### Problem description
Please return every line of the records below that holds the word "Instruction".

Dataset items
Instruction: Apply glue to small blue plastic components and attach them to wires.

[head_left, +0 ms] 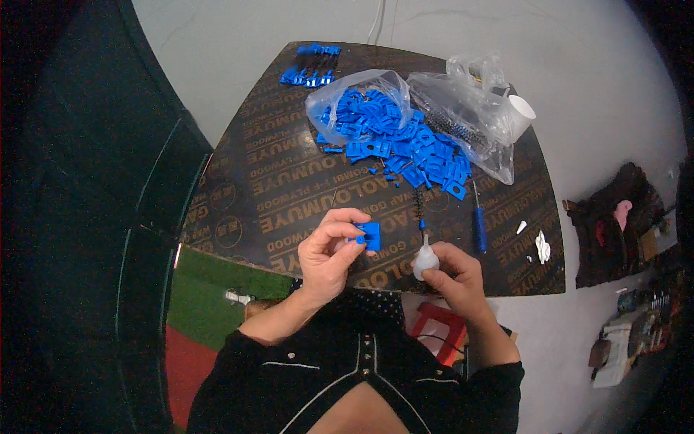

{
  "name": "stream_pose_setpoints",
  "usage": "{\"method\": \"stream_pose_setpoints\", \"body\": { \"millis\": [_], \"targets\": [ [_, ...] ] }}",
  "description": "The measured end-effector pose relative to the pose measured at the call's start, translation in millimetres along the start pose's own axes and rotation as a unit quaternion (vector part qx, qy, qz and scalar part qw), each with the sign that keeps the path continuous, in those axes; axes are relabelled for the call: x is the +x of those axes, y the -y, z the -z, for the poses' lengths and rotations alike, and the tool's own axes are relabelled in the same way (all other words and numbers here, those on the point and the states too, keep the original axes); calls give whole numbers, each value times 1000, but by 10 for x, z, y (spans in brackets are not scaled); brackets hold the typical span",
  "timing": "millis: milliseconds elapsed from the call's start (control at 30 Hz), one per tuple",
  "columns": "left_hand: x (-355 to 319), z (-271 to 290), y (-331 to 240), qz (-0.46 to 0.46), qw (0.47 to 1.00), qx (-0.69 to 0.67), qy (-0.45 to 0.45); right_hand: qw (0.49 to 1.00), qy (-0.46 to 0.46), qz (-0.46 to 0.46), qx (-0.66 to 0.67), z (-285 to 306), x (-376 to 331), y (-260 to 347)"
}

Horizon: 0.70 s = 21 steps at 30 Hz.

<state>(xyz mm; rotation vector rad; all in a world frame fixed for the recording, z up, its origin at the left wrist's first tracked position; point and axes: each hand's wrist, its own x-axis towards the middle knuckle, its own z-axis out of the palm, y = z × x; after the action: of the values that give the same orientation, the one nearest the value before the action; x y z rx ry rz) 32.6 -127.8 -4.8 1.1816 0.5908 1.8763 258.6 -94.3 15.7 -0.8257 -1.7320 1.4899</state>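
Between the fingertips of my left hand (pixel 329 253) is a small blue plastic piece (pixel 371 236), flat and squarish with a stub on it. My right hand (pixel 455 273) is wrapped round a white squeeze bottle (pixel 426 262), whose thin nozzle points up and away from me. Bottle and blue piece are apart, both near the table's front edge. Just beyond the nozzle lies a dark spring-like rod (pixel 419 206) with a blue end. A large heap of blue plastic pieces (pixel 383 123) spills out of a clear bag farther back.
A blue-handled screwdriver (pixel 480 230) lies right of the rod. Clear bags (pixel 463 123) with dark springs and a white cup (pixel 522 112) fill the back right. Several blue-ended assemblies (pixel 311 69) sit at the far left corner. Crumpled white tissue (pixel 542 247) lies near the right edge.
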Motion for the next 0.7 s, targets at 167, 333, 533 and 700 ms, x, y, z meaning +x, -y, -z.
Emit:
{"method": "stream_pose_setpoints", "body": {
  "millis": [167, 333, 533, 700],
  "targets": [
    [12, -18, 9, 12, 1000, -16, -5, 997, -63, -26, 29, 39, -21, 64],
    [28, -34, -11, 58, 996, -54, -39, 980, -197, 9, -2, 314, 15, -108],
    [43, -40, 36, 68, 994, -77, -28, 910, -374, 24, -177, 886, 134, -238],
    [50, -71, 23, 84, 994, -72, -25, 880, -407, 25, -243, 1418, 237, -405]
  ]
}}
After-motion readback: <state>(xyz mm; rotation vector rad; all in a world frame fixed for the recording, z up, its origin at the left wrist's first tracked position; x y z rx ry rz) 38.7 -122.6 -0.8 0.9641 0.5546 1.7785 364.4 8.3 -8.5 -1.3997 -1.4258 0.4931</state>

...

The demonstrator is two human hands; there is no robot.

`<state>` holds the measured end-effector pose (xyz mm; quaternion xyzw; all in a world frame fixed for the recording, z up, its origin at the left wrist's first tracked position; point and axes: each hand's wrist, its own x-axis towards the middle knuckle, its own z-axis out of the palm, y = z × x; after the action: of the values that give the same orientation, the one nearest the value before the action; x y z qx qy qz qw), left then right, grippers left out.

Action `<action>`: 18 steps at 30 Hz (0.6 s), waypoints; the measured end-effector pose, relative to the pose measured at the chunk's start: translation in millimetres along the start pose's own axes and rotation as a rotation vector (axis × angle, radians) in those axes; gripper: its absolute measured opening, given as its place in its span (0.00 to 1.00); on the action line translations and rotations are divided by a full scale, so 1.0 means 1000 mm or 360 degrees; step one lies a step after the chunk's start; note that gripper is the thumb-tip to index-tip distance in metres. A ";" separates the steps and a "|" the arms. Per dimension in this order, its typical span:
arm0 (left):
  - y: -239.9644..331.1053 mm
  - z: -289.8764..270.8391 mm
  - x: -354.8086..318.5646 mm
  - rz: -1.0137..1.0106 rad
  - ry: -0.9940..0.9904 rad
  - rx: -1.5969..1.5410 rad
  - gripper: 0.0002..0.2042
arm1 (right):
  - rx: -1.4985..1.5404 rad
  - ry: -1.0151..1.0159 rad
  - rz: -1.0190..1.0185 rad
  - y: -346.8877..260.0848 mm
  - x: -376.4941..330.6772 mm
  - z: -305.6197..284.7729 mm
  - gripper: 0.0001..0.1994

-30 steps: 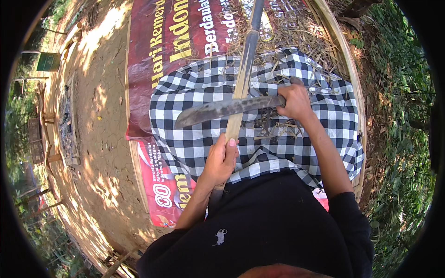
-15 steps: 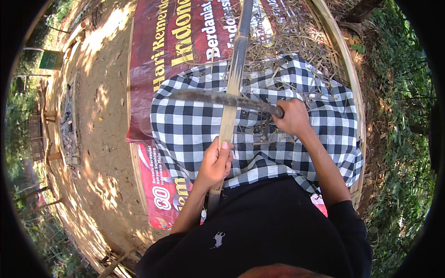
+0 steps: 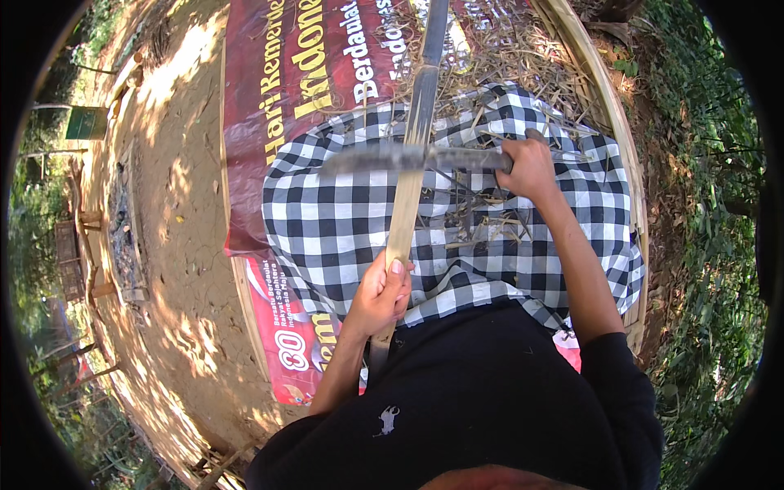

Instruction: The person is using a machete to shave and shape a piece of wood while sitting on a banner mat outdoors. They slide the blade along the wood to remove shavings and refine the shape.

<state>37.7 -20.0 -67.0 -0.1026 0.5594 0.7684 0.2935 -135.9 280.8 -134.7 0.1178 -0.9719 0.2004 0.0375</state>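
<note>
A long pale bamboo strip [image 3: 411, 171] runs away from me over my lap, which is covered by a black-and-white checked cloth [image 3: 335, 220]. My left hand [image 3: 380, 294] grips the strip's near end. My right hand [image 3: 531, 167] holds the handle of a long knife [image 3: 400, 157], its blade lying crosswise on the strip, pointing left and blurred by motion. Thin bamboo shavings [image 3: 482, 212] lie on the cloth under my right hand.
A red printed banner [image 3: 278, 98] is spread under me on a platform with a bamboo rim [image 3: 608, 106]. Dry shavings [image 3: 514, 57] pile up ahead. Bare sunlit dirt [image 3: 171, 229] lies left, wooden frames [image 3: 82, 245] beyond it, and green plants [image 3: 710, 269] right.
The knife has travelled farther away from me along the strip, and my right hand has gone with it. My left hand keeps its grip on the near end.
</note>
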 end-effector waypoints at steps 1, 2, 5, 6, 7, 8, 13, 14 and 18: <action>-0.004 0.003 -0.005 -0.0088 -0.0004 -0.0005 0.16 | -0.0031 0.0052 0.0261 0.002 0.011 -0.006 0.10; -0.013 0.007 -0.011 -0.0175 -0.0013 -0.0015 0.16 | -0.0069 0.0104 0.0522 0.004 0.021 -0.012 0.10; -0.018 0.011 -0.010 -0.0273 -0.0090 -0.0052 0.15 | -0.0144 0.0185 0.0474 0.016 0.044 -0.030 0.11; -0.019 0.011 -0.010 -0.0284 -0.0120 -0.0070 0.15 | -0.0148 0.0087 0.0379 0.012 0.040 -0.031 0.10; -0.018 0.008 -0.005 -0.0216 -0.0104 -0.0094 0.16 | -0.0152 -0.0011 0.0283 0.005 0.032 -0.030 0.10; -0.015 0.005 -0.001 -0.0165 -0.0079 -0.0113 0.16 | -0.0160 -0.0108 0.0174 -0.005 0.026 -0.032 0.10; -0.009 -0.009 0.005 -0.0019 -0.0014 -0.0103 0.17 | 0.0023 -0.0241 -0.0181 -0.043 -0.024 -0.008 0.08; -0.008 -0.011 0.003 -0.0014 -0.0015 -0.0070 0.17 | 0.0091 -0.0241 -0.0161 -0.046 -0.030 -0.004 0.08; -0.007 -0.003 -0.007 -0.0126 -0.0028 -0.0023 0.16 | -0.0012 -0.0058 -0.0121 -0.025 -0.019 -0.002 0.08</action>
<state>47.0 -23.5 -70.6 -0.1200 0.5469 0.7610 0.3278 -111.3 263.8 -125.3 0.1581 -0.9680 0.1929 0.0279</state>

### Result
Instruction: Apply glue to small blue plastic components and attach them to wires.
Instruction: The person is using a machete to shave and shape a piece of wood while sitting on a banner mat outdoors. They slide the blade along the wood to remove shavings and refine the shape.

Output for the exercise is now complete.